It might not be everyone’s cup of dark black coffee, but there’s no denying that the music and look hold an appeal that goes beyond the teenage years – Malta’s goth and industrial scene may be small, but it is thriving as can be seen by this week’s eagerly-awaited return of Dark Malta Festival.
The three-day event will be hosting over 25 international acts from within the industrial, goth and metal community and is expected to attract attendees from across Europe, in particular from Germany, Italy and the Netherlands.

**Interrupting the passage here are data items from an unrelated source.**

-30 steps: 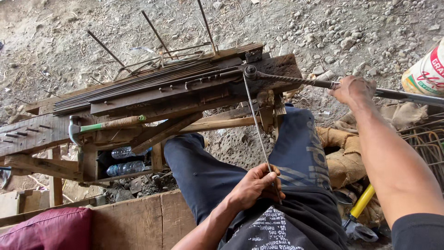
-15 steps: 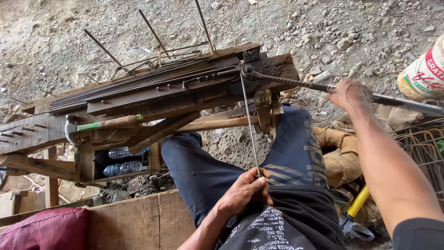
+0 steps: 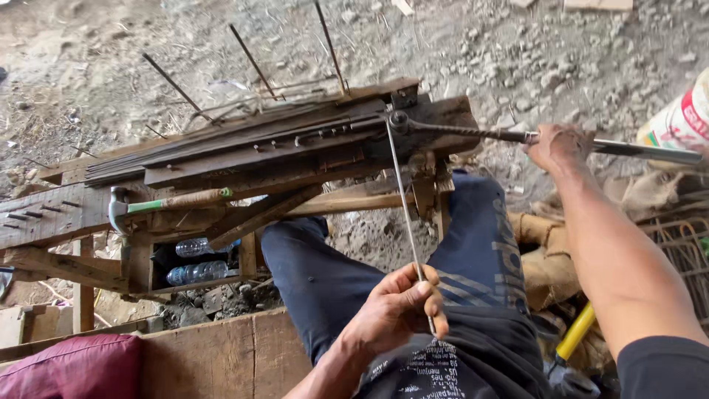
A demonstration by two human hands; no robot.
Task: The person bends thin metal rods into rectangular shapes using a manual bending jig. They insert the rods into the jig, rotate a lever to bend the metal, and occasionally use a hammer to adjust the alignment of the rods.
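Note:
My left hand [image 3: 399,307] grips the near end of a thin steel rod [image 3: 405,207] over my lap. The rod runs up to a pivot [image 3: 399,120] on the wooden workbench [image 3: 251,159]. My right hand [image 3: 557,144] is closed around a long metal bending lever [image 3: 517,137], which reaches from that pivot out to the right. I sit with my legs in dark trousers [image 3: 473,266] under the bench end.
A hammer with a green-banded handle [image 3: 166,201] lies on the bench's lower ledge. Plastic bottles [image 3: 196,260] sit in a compartment below. Bent rods [image 3: 251,63] stick up behind the bench. Yellow-handled cutters [image 3: 576,332] lie by my right leg. A sack [image 3: 683,118] stands far right.
The view has shifted slightly; my left hand has slid a little lower and left along the rod. My right hand stays on the lever.

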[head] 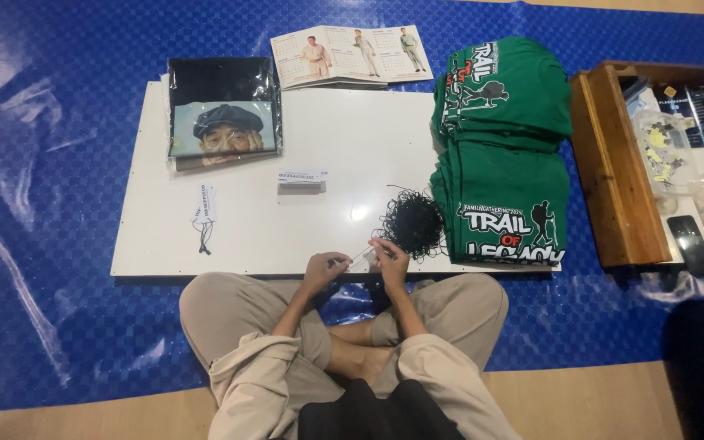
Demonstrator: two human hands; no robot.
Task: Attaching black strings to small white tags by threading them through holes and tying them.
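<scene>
pinching a small white tag (pixel 362 258) between left hand (pixel 325 266) and right hand (pixel 390 259) (long axis left-right), beside black strings (pixel 411 222)

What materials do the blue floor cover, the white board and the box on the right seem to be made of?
Blue floor cover: probably plastic sheet, since it is glossy and creased. White board: smooth, hard panel, slightly shiny; perhaps laminated or painted, I cannot tell. Box: looks like brown varnished wood with visible grain.
</scene>
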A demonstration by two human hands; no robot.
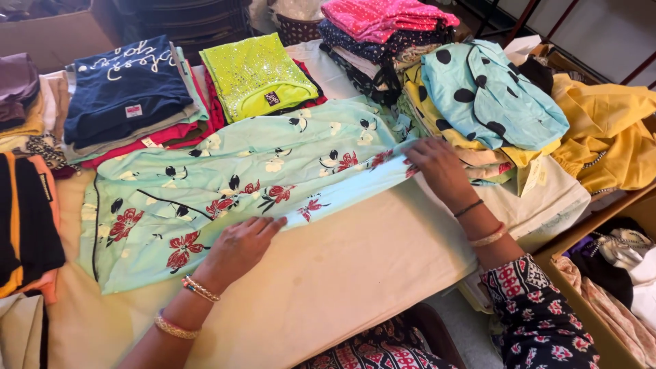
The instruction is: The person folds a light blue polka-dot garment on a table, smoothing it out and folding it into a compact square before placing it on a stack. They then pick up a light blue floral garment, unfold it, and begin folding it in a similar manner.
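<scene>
Folding in progress on a mint floral garment (225, 184) spread across the cream-covered table (355, 273).

Left hand (239, 246) lies flat, fingers extended, pressing the turned-up lower edge near its middle; right hand (437, 167) pinches the same edge at its right end, fingers closed on the cloth. Judged step: the lengthwise fold of the near hem is being set. A next move would call for both hands carrying the edge evenly so the crease runs straight. Edges: garment abuts the navy-topped stack (126, 89) and lime top (256, 72) behind, and the polka-dot pile (488, 92) crowds the right end. Open room lies only on the near side of the table, toward the person.
</scene>
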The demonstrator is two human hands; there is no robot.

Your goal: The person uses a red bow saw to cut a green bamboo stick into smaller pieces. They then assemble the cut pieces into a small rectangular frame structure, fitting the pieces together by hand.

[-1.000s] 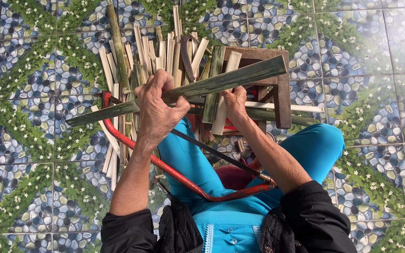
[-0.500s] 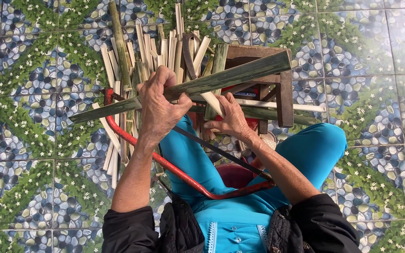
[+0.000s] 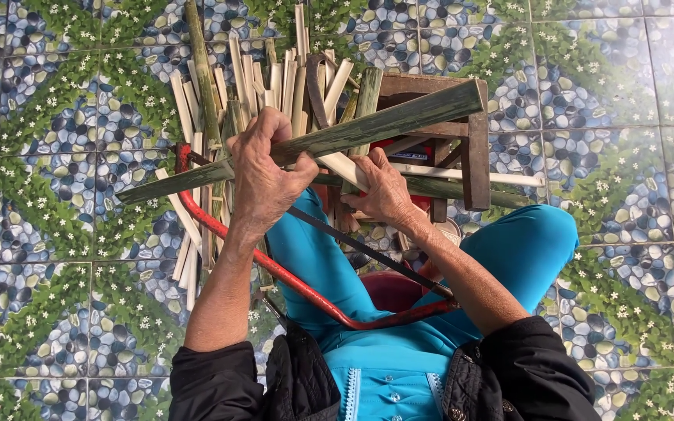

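Note:
My left hand (image 3: 263,175) is closed around a long green split bamboo piece (image 3: 399,118) that runs from lower left to upper right over my lap. My right hand (image 3: 381,187) grips a pale bamboo strip (image 3: 470,175) just beneath that piece, near a small wooden stool (image 3: 473,160). A red-framed hacksaw (image 3: 306,292) lies across my blue-trousered legs below both hands, its dark blade (image 3: 368,253) stretched toward my right forearm.
A pile of cut pale and green bamboo strips (image 3: 274,74) lies on the patterned pebble-print tile floor (image 3: 56,234) in front of me. A dark red seat (image 3: 391,288) shows between my legs. My sleeves are black.
The green bamboo piece has shifted slightly to the right and up with my left hand. My right hand has slid a little along the pale strip, toward the stool.

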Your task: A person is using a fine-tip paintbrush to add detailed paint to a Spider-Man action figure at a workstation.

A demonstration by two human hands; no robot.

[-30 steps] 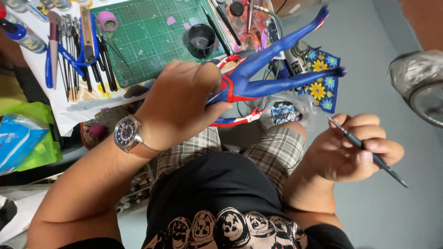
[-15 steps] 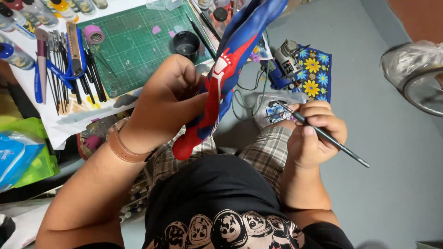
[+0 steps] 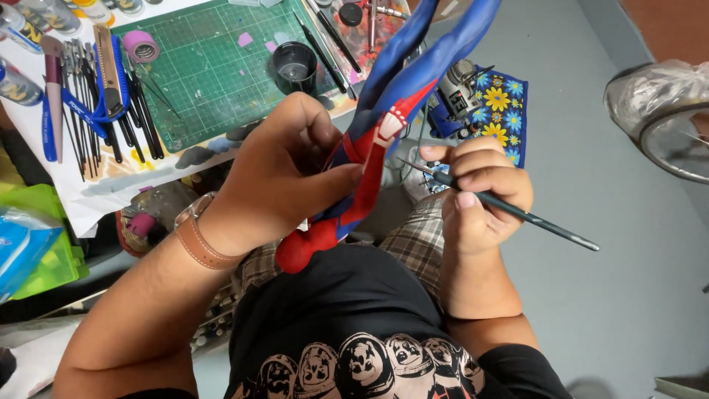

The man who made it happen is Rene Farrugia, a veteran name on the local events landscape and also the brains behind The Garage, Malta’s only dedicated rock and metal venue. This year he’s managed to put together a lineup that sees some of the biggest acts in the scene converging in Ta’ Qali – starting with the stars, And One, that many of Malta’s 30 and 40-something-year olds will remember dominating the smoky floor at Coconut’s Remedy before its demise a few years ago. The band was initially heavily influenced by new wave/synthpop band Depeche Mode, choosing to play with two keyboards and a beatbox.
The rest of the line up is just as juicy – German industrial band Project Pitchfork, Swedish industrial metal Deathstars, Norwegian electronic wonder Icon of Coil… all names that carry a certain weight on the scene. I caught up with Rene to find out what festival attendees can expect.
Can you share with us how the festival has evolved over the past years?
We started the project as a one Day Festival with an international known headliner in 2018. We were surprised at the number of foreigners that visited the Festival and so a year later we went for a two-day event with nearly a full international lineup. This year it will be our fourth edition with three days, 25 bands, pool parties, an art exhibition and more.
There is often a negative perception surrounding Goth, Metal and Industrial music, with some people associating it with a ‘questionable’ kind of darkness. How do you react to these stereotypes?
To be honest, I don’t make much of the opinions of such people. When you consider that we are in the year 2023 and actual information is available from more sources then one, people can obtain knowledge about anything and empower themselves to evolve.
How do you select the lineup of artists for the festival, considering the unique styles and diversity within the Goth, Metal and Industrial music scenes?
Well, the headliners sometimes are already booked two years in advance. What we usually do is, a week after Dark Malta is over we start contacting the various artists and book according to availability. We confirm the entire line up within a month then we work with the designer of the festival to launch the marketing campaign. The bands are chosen either because we would had heard them when travelling to foreign festivals or because festival attendees would have requested them. If we’re not familiar with them we check out their music to make sure it fits within our brand, and we book them.
The style of music has been known to generate some controversy. How do you address these issues?
This is true of many forms of art, especially underground genres. I myself don’t really pay much attention to this sort of thing unless it gives rise to discrimination.
With the growth of streaming platforms and the increasing accessibility of music, do you feel that the festival has played a role in exposing a wider audience to Goth and Industrial music, and if so, how?
For sure, here in Malta, where the goth/industrial crowd is very small, it helped to cement the scene. The festival includes an element of metal, and thus it attracts a good section of that scene, too. Of course you’ll find the purists who will argue that since it’s not their style they won’t attend, or even bring forth a million reasons why this can’t really be considered ‘metal’. But these past two editions we saw a strong attendance from the local metal community.
Over the years, has the festival become a platform for emerging artists within the Goth and Industrial genres to showcase their talent and expand their fan base?
Yes, we do also try to book the lesser known bands for this factor. While we book some the most known bands around the globe, we always like to balance the lineup with bands which are less known, to give them the opportunity to share their talent on stage.
How do you ensure that the festival remains a safe and inclusive space for attendees?
The goth scene has always been a very welcoming scene. We don’t tolerate any kind of bullying or discrimination during our events. If you’re coming to the festival with any strange Ideas, please stay home.
The visual aesthetics and fashion associated with the culture are striking and unique. How do these aspects contribute to the overall experience of the festival for both performers and attendees?
We are very happy to say that the attendees really get into this aspect, with most showing off their best outfits and boots for the festival. On our end we make sure to provide the best atmosphere with a tailor-made sound system and light shows during the concerts.
Are there any collaborations or special performances planned for this edition that you’d like to highlight or tease for our readers?
This year we’re collaborating once again with the Legendary Reptile Nights (London) and also from the first time with Whip Me from South America for the after hours. We are very happy to announce that the Batcave DJs from Belgium will be rocking the Pool Party on Sunday. Not to mention all the foreign artists and DJ’s that will be playing across three days.
Looking ahead, what are your hopes and visions for the future of the festival?
Our aim was always to reach the fifth anniversary – if all goes well, this will be next year. The festival is facing new challenges, the biggest one being the absurd prices of flight tickets. For sure that will be the biggest challenge for next year, but we still see Dark Malta Festival happening in the future.
Dark Malta Festival takes place between April 21 and 23 at Gianpula Main Room.